Matthew Alexander has lived at Carmel Place for almost two years. He had been living with roommates but wanted a place of his own, and he liked Carmel Place because it was new and offered amenities like grocery delivery.

Alexander has befriended his neighbors through Ollie-planned events like a mixology class in Soho and a tour of a Brooklyn chocolate factory. He doesn’t mind his apartment’s small size, but thinks it would be too small for two people.

“I like the concept of the micro-studio and minimalist living,” said Alexander, 27, who works in human resources at Citigroup.

Rooms at co-living spaces are in high demand. Common, a co-living startup with homes in New York, San Francisco, Chicago and Washington, says it’s getting 1,000 applications per week for its 500 bedrooms.

Co-living is such a new trend that no one company has perfected it yet, says Bob O’Brien, the global real estate sector leader for the Deloitte consulting firm. He expects a lot of experimentation over the next five to 10 years.

But he thinks the trend could be here to stay, in part because it appeals to so many people. Even if millennials form families and move to bigger homes, there are plenty of transient contract workers and empty nesters who might fill the void.

Ollie will expand its offerings this month in Long Island City, a neighborhood in Queens, New York. It’s opening two- and three-bedroom furnished apartments with kitchens (but no living rooms) on 13 floors of a 42-story high rise. It will help match roommates who can pay as little as $1,393 per month for a small bedroom with a shared bath. Residents have access to an indoor lap pool and a gym.

In the same neighborhood, Craigslist is advertising a bedroom in a two-bedroom apartment for $2,021 per month.

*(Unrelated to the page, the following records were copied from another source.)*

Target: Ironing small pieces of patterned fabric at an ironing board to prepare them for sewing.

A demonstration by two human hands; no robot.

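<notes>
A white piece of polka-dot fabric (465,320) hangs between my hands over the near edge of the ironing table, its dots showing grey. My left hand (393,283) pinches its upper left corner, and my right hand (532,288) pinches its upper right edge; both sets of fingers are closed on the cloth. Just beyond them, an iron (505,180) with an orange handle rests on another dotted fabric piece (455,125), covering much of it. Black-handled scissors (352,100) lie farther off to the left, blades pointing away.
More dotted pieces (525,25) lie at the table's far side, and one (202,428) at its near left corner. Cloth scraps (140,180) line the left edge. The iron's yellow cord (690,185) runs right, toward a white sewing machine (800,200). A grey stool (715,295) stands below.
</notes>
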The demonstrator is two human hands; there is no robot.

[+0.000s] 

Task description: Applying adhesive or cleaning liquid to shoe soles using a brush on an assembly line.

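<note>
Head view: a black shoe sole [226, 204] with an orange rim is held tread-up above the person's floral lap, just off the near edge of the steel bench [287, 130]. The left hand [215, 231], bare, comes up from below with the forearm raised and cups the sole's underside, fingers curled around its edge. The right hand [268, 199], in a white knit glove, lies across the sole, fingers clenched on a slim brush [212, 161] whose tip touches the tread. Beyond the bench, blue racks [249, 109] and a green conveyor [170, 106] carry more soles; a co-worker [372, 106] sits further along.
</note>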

“What we’re trying to do is create Class B pricing for a Class A product,” said Christopher Bledsoe, Ollie’s co-founder and CEO. Ollie brings down costs by fitting a lot of people into its buildings and negotiating with furniture suppliers and other vendors.

Bledsoe says two-thirds of Ollie’s renters are under 35. But most of the rest are over 50.

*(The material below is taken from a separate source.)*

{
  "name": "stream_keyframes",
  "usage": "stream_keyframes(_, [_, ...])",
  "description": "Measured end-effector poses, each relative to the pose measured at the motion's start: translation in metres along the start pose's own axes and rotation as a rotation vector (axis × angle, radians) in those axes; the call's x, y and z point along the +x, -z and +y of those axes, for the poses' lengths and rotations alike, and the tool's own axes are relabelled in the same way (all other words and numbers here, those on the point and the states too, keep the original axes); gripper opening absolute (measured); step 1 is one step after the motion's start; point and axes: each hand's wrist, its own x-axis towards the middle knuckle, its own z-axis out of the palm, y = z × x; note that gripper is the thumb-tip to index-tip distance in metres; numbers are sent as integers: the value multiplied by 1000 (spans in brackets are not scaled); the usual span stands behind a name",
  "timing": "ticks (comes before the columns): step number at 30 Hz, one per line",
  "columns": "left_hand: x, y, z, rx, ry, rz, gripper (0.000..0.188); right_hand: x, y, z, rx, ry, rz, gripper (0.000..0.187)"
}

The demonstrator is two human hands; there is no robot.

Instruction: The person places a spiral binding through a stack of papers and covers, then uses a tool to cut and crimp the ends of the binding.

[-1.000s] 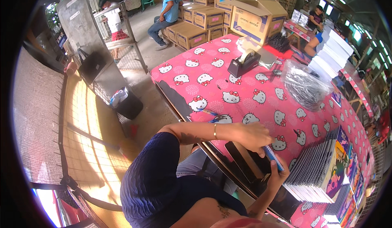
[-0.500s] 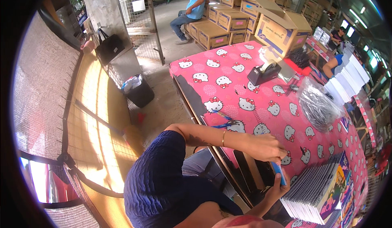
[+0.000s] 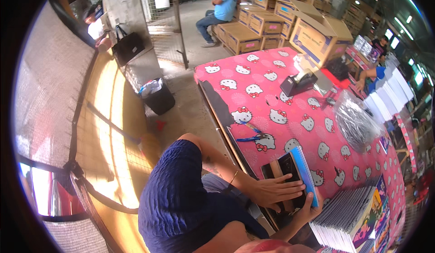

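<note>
My left hand (image 3: 276, 190) reaches in from the left with a bracelet at the wrist. Its fingers lie stretched out over a dark surface with a tan strip (image 3: 275, 168) by the table's near edge. Beside those fingertips stands a narrow blue spiral notebook (image 3: 304, 171), a coil running along its edge. My right hand (image 3: 309, 211) grips its lower end, thumb on the near side. Close to that hand, spiral notebooks (image 3: 342, 216) with coloured covers are stacked in a long row. Blue-handled pliers (image 3: 250, 139) rest farther off on the pink cloth.
On the pink patterned table (image 3: 253, 78) stand a black tape dispenser (image 3: 299, 84) and a clear plastic bag (image 3: 355, 117). Cartons (image 3: 317, 38) are piled beyond, where a person in blue (image 3: 224, 6) sits. A black bin (image 3: 158, 100) stands left on the floor.
My left hand has moved from the notebook's top back toward me and opened flat. More of the blue notebook now shows. The seated person's arms have shifted, and someone appears at the far left.
</note>
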Motion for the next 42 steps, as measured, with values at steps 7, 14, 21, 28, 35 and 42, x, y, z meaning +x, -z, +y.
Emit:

WeLive — which spun off from WeWork shared office spaces — is another co-living option, with buildings in Arlington, Virginia, and New York that have 200 apartments each plus shared office space. The fully furnished apartments are a little larger than Ollie’s, but there’s a similar focus on big common areas and amenities like housekeeping. A WeLive studio apartment in Arlington starts at $1,500 per month, or about $100 less than a nearby unfurnished studio listed on Apartments.com.

Other co-living startups are offering even cheaper accommodations without fancy amenities. HubHaus, a two-year-old startup based in Los Altos, California, rents homes from landlords and configures them for shared living, sometimes adding rooms to fit more people. HubHaus matches housemates and rents unfurnished bedrooms; the common areas are furnished, Wi-Fi is provided and cleaners come twice a month. HubHaus also sponsors activities like backpacking trips and house dinners.

A room in a five-bedroom HubHaus home near Apple Inc.’s headquarters in Cupertino, California, is available for $1,250 per month. Up the street, a room with a bathroom is being offered on Craigslist for $1,300. A one-bedroom apartment in the same neighborhood is available for $2,750.

Shruti Merchant, HubHaus’s co-founder and CEO, says the company currently has 464 rooms at 75 houses around San Francisco and Los Angeles.

Merchant says co-living is gaining in popularity because affordable apartments are scarce. She also thinks young people feel disconnected and want housing that prioritizes community over privacy.